Problem to solve =
Restate word for word the entries below, starting with the line with "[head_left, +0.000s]" and continuing through the line with "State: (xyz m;". Include both of those lines and no others.

Records from a collection =
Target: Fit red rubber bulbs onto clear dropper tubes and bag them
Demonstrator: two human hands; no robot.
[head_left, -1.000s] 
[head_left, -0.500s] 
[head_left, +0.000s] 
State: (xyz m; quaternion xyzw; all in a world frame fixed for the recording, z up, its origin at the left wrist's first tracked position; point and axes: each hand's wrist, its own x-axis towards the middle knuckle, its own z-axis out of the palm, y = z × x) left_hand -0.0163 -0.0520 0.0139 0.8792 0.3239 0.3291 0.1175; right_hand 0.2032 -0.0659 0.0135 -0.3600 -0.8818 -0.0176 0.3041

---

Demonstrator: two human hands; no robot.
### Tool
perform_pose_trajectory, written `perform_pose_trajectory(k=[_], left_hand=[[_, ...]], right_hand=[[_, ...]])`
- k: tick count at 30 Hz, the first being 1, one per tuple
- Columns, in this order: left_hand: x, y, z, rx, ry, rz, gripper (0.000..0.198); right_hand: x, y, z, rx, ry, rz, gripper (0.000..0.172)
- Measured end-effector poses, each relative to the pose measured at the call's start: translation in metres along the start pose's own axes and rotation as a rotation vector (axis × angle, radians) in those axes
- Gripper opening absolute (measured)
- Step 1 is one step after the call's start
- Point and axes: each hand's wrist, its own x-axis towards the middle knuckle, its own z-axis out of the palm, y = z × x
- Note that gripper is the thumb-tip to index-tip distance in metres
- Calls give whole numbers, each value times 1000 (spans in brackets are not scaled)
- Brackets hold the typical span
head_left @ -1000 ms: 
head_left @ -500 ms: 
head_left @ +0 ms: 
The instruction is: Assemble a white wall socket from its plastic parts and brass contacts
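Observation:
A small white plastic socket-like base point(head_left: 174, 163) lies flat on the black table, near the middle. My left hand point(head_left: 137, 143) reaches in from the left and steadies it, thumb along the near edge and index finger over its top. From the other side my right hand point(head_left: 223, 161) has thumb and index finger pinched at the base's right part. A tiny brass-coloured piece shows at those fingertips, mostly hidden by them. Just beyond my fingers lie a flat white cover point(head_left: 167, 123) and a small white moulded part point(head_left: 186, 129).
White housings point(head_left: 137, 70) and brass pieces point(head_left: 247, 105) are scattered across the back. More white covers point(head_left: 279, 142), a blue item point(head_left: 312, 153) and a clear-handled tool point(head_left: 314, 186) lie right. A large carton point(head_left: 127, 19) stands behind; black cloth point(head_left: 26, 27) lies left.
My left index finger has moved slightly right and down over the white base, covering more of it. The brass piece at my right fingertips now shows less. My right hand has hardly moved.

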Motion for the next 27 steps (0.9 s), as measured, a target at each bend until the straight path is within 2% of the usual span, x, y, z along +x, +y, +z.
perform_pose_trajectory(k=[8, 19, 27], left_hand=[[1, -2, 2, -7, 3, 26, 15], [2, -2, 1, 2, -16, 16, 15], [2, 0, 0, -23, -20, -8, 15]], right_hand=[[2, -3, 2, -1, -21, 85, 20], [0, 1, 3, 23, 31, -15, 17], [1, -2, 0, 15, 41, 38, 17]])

Solution to this task =
[head_left, +0.000s] 
State: (xyz m; quaternion xyzw; all in a world frame fixed for the recording, z up, its origin at the left wrist's first tracked position; point and axes: each hand's wrist, its own x-axis towards the middle knuckle, its own z-axis out of the palm, y = z × x) left_hand -0.0163 -0.0520 0.0139 0.8792 0.3239 0.3291 0.1175; right_hand 0.2032 -0.0659 0.0135 -0.3600 -0.8818 -0.0176 0.3041

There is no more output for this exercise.